As two of the bombers got within cruise-missile range of the American ships, 500 miles away, four F/A-18 Hornets were launched from the Nimitz and intercepted them 50 miles out. One Tu-95 was escorted as it flew 2,000 feet above the Nimitz. The other Tupolev was followed as it circled at a distance of 58 miles.
One of the Tupolevs from Ukrainka also flew over the rocky Japanese island of Sofugan for three minutes. The Japanese are full participants in U.S. missile defense plans, having acquired U.S. Aegis destroyers armed with the Standard-3 anti-missile system as well as the latest Patriot anti-missile batteries.
The Japanese Self-Defense Force scrambled 24 aircraft, including F-15 fighters and an E-767 radar plane. They were joined by F/A-18s from the Nimitz on patrol in the western Pacific. Japan has never signed a peace treaty to formally end World War II with Moscow, and four islands seized by the Soviets in 1945 off Japan's northern coast remain in dispute.
The Cold War may just be coming back with a vengeance. As Putin said when he announced the resumption of long-range bomber patrols: "Combat duty has begun." Will an Obama or a Clinton have the courage Reagan showed when he deployed Pershing missiles in West Germany in response to the Soviet SS-20 threat?
Not likely.
(Excerpt) Read more at investors.com ...
Last November President Vladimir Putin signed a decree to construct a new space center, to be named Vostochny, in the Amur Region.
Putin told his last annual news conference as Russian president that, "I do not consider the plans for the construction of the space center are fantastic.
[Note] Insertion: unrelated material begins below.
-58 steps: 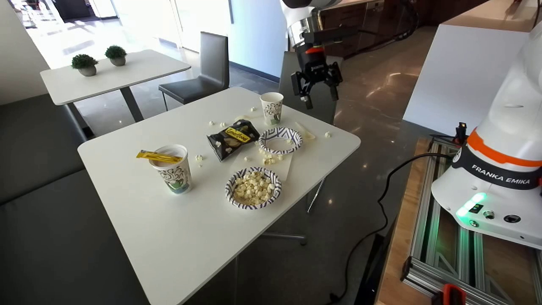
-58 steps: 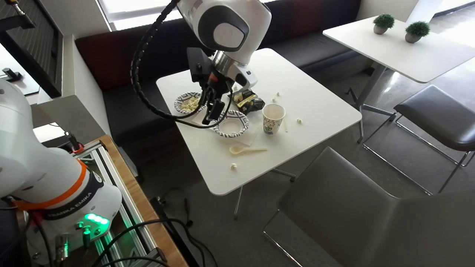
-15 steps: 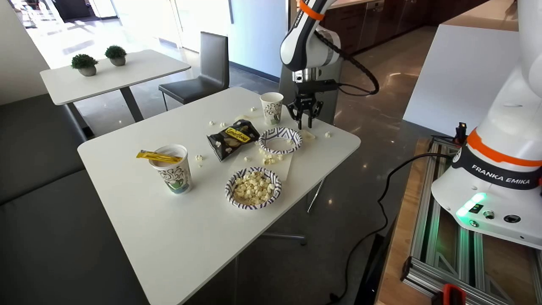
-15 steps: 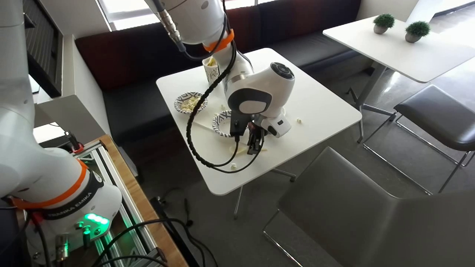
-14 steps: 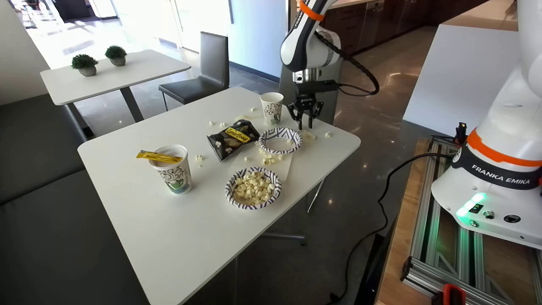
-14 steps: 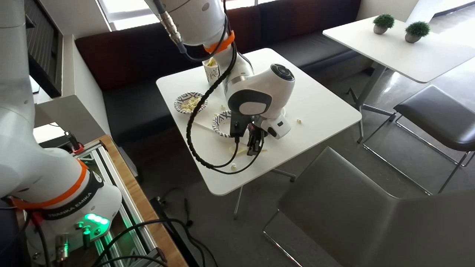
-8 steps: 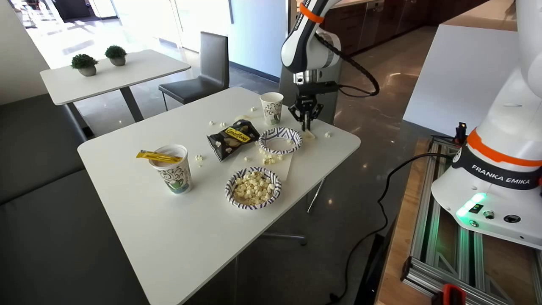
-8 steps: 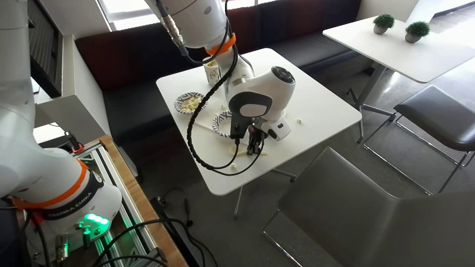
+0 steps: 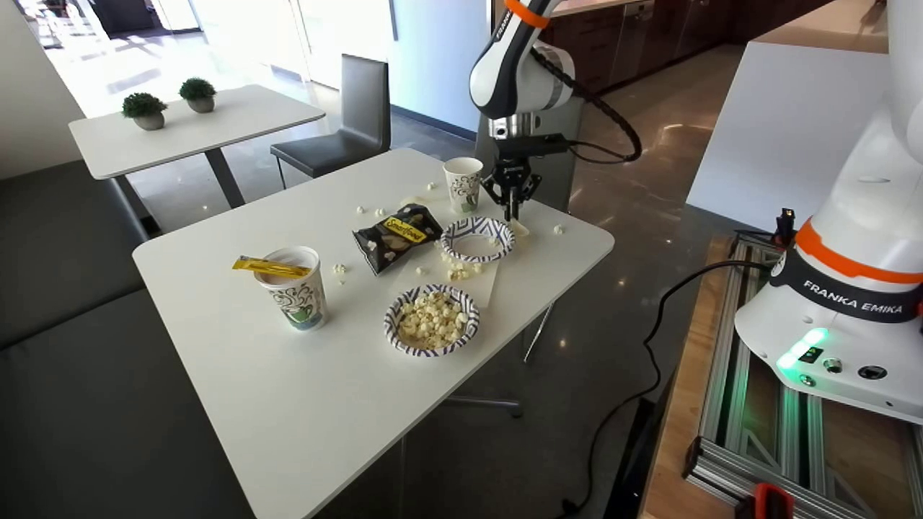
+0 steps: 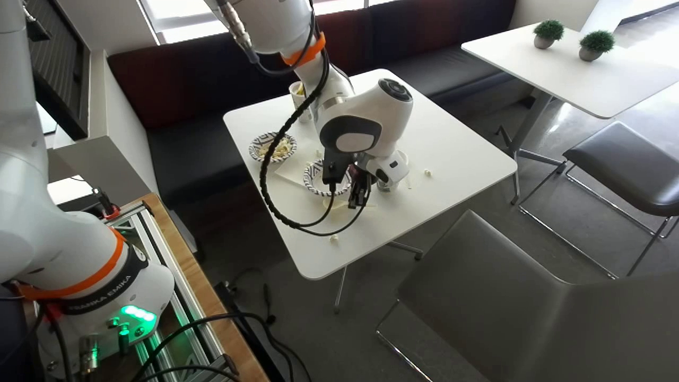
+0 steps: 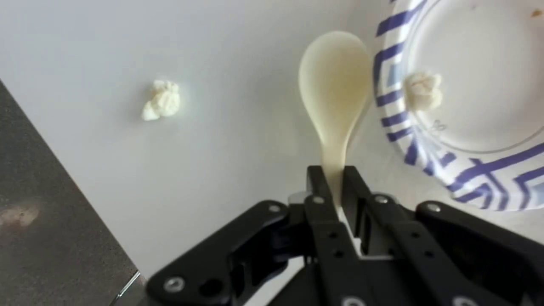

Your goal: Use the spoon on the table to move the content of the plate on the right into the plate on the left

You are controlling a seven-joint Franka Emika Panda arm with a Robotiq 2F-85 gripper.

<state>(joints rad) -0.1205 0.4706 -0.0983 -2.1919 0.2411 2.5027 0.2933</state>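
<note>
Two potted plants stood at the far left of an exterior view, on a farther table with a grey chair to its right. On the near white table, a patterned paper cup came first, upright, a yellow packet lying across its mouth. Stray puffs lay between it and a black Smartfood bag. Next was the heaped paper bowl, full of popcorn, then an upright second cup behind the nearly bare paper bowl; the wrist view showed a puff against that bowl's inner wall. Just to its right the gripper pointed downward, closed on the handle of the pale spoon. The scoop was just beside the rim in the wrist view; I could not tell whether it touched the table. A single puff sat farther right near the table edge, and beyond stood the arm's white base, its lights glowing green.
</note>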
We are developing Plesetsk, we will remain at the Baikonur, but we must take into account that some launches could be made from Russian territory, both for civilian and military purposes."
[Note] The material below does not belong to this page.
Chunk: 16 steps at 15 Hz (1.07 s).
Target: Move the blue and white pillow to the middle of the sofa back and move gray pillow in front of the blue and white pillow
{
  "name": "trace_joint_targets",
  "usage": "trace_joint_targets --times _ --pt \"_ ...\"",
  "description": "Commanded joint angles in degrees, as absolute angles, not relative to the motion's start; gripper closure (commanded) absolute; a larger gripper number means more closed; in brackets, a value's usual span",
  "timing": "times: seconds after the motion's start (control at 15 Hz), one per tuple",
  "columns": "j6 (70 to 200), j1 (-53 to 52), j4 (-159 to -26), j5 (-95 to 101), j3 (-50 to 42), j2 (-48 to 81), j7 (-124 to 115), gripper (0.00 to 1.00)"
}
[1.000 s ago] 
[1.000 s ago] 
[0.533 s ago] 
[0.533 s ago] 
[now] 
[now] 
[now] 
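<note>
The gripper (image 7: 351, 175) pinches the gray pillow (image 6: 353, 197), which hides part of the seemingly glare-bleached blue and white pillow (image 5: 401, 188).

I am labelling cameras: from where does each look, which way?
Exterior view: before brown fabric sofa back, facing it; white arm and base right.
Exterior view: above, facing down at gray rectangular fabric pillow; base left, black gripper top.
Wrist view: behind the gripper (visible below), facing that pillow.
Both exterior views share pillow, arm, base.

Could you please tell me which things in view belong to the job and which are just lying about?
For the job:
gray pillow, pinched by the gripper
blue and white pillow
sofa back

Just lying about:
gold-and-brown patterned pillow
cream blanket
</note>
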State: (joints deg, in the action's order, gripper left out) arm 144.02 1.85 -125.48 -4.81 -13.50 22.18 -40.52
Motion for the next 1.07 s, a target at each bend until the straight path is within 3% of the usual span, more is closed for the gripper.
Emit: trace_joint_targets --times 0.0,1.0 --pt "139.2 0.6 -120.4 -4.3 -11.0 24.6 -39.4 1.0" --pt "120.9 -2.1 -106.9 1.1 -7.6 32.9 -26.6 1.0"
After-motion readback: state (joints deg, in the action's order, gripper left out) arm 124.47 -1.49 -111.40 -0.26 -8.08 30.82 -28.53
The next time those Russian Bears fly anywhere near one of our ships we should just blow it out of the sky.
I’ve said it many times before and it bears repeating. Ike should have listened to Patton in May of 1945.......
This is the kind of stuff we routinely encountered during the Cold War. Our forces have never sweated this kind of stuff.
Well now, that is an original name.
U.S. strike range notwithstanding, that's the real reason.